Kemakmuran masjid Jogokariyan ikut dirasakan oleh masyarakat sekitar. Masjid memberikan bantuan kepada warga yang membutuhkan berdasarkan sensus yang telah dilakukan. Termasuk saat pandemi Covid-19 mulai mewabah, masjid menjadi garda terdepan untuk membantu warga, baik dalam bantuan kesehatan maupun bantuan finansial.

Kesuksesan Masjid Jogokariyan didasarkan pada tiga poin dasar. Pertama, edukasi kepada masyarakat. Tidak hanya memberikan edukasi tentang ajakan sholat, namun masjid juga memberikan edukasi seputar pengetahuan keislaman lainnya. Misalnya saat momen Ramadhan, dibuatkan poster edukasi tentang keutamaan-keutamaan bulan Ramadhan.
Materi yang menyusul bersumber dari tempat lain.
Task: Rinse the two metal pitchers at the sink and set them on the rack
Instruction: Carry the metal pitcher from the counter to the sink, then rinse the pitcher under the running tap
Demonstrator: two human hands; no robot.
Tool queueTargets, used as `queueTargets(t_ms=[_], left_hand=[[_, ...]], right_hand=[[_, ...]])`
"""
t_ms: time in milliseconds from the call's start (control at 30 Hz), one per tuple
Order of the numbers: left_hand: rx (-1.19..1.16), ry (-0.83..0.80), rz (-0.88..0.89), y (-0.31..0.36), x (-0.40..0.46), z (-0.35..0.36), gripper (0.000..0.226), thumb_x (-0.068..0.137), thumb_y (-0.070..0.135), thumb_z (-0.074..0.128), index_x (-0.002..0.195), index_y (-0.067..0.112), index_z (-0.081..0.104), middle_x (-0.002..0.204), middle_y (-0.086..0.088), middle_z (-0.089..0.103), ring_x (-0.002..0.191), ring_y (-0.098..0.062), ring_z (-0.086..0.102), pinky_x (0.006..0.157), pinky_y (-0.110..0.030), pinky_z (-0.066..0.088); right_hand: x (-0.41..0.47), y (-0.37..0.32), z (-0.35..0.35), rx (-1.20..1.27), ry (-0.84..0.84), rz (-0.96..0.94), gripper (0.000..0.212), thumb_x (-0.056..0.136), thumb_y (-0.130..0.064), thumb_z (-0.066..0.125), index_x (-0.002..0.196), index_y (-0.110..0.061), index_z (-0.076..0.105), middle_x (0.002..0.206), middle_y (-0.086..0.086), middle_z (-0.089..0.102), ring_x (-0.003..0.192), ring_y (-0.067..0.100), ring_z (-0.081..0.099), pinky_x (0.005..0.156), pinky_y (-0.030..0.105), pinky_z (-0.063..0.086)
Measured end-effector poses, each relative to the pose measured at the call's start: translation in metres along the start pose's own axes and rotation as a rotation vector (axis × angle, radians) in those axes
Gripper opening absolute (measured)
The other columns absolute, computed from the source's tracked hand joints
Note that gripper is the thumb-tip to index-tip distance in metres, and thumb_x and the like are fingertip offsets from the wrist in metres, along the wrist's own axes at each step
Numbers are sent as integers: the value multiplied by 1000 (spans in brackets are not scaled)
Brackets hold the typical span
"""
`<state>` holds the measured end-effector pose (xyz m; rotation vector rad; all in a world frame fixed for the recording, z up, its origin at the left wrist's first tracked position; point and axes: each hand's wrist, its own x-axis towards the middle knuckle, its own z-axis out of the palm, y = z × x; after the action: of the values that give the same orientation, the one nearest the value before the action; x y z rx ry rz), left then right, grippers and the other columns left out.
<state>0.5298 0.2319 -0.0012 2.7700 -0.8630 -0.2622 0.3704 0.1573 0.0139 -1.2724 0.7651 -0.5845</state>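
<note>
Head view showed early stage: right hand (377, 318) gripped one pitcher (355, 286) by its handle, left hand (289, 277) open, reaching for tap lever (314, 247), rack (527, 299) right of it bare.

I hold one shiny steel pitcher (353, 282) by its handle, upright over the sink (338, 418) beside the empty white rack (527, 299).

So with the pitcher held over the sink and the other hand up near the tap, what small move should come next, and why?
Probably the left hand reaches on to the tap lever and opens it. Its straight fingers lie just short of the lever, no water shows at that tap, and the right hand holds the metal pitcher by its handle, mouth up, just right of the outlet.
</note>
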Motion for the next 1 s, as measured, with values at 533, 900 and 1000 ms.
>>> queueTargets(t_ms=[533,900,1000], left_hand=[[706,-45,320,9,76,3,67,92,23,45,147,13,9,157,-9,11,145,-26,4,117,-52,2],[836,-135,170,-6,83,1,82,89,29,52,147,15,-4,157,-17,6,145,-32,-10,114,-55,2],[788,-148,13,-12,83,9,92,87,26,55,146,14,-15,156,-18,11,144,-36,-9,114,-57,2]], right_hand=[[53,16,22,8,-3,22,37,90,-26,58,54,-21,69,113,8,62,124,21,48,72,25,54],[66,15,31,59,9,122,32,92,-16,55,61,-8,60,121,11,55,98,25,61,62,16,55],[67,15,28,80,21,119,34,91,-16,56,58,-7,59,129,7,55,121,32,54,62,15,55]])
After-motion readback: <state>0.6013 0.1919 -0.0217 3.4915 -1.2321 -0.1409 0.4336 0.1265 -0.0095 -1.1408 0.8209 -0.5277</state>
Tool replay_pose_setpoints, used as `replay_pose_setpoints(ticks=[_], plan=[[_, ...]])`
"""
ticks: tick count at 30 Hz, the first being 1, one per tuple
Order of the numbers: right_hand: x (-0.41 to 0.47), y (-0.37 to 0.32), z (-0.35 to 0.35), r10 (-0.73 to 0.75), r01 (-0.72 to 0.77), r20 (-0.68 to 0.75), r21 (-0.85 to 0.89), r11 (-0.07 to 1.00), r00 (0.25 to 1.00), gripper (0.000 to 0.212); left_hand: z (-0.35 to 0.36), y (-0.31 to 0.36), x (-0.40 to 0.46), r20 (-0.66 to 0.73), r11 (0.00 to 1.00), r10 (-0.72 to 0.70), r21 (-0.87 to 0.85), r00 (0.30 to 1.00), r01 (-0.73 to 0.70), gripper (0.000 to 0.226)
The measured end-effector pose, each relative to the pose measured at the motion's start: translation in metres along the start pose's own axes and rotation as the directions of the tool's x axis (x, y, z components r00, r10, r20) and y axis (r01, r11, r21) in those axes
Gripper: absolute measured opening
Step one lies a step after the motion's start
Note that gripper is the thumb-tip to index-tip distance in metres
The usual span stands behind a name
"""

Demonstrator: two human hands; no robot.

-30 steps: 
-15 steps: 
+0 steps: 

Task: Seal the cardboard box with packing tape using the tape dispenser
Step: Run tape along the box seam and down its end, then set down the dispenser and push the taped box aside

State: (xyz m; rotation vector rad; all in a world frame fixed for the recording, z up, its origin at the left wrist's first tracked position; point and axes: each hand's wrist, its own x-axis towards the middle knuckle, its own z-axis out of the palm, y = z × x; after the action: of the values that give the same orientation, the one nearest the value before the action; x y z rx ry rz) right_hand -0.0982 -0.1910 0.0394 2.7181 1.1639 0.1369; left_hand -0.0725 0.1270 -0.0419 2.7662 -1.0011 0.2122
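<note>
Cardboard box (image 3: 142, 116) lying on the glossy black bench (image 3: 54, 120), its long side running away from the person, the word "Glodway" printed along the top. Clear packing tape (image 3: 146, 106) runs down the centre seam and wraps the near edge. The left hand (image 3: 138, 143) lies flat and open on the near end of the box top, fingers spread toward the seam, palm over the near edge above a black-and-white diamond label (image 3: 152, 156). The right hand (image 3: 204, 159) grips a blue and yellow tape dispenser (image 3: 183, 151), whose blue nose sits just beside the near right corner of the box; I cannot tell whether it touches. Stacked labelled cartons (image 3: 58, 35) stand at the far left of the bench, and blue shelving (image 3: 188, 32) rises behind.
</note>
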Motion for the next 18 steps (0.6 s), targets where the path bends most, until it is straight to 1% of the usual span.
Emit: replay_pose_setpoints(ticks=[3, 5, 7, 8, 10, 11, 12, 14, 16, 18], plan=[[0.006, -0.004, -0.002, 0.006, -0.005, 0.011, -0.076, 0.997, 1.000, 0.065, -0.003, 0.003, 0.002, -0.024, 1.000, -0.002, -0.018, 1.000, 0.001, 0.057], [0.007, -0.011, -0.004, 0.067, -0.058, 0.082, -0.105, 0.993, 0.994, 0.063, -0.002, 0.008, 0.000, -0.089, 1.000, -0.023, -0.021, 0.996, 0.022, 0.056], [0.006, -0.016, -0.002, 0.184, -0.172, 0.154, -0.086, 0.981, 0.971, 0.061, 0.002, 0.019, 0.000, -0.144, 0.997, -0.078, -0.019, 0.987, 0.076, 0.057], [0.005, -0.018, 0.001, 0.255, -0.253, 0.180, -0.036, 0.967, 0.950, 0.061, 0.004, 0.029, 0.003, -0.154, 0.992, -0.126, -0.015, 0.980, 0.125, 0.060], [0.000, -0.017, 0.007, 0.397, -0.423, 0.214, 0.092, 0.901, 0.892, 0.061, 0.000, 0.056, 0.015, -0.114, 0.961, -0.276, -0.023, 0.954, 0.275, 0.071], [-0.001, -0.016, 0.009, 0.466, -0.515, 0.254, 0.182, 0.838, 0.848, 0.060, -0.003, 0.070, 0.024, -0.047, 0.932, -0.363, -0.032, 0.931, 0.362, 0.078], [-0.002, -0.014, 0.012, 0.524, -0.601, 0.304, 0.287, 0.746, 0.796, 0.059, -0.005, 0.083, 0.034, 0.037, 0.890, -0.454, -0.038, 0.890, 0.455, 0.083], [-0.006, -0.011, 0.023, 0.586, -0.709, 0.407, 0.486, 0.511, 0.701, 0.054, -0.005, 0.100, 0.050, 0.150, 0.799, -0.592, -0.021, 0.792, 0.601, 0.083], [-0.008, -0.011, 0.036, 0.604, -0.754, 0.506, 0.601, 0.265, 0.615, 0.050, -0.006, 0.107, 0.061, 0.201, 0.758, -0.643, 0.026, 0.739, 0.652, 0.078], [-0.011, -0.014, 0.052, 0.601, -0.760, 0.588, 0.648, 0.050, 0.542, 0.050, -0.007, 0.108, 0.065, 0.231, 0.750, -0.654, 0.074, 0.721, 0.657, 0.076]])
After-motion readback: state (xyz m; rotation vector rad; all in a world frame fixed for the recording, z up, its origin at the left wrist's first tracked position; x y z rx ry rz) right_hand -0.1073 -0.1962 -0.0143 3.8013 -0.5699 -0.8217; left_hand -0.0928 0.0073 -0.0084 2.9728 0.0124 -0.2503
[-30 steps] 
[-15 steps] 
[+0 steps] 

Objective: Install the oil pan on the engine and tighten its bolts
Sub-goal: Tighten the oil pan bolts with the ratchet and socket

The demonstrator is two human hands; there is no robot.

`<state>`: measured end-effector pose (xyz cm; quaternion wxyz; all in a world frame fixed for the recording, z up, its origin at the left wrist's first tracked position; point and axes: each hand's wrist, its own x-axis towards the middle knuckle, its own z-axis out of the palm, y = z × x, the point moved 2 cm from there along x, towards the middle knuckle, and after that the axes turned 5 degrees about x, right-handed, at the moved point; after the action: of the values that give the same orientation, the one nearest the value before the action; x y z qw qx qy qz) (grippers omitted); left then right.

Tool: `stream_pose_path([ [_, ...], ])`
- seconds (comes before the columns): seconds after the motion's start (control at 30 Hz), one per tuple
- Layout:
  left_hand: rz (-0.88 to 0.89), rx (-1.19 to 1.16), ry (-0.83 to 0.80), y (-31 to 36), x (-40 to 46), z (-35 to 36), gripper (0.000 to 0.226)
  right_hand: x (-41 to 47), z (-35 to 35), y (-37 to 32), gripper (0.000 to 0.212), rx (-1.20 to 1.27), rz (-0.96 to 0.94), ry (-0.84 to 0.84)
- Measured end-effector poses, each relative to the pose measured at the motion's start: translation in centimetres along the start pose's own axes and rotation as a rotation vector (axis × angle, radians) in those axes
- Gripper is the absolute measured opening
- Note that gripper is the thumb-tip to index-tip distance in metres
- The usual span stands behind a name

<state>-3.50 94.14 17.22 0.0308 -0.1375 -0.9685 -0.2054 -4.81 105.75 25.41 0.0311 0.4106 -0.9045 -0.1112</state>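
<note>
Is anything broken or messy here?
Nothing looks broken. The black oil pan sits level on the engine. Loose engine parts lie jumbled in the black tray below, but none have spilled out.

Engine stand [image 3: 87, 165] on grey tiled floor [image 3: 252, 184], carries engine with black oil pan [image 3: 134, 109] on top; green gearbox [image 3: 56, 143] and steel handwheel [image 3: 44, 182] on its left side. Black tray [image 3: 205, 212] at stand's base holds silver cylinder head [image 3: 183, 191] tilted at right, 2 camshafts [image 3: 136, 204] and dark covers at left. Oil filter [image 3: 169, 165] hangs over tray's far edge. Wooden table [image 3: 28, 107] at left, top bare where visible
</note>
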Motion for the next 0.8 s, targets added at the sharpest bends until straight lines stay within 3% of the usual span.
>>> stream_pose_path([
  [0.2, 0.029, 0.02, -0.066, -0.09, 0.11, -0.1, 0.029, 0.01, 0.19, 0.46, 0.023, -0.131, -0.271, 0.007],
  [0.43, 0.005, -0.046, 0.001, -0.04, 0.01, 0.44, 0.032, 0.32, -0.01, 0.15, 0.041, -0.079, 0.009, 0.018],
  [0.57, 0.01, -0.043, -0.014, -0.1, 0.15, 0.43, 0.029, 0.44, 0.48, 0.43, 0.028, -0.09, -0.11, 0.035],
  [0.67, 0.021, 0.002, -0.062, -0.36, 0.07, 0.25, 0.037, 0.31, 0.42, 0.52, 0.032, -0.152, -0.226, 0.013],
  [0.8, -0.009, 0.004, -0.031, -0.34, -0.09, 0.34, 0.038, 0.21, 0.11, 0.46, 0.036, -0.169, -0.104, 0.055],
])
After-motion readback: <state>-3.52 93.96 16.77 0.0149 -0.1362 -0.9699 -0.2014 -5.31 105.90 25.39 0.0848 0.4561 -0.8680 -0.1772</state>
Kedua, para pengurus masjid harus memiliki kepekaan pada pelayanan jamaah. Apa yang didapatkan masjid, harus menjadi manfaat kepada warga sekitar. Masjid berusaha untuk membantu terpenuhinya kebutuhan primer (sandang, pangan, papan) masyarakat. Seperti masjid memberikan bantuan kepada warga yang membutuhkan dana untuk merenovasi rumah dengan mengadakan survey terlebih dahulu. Bahkan masjid pun memberikan bantuan beasiswa kepada warga yang membutuhkan.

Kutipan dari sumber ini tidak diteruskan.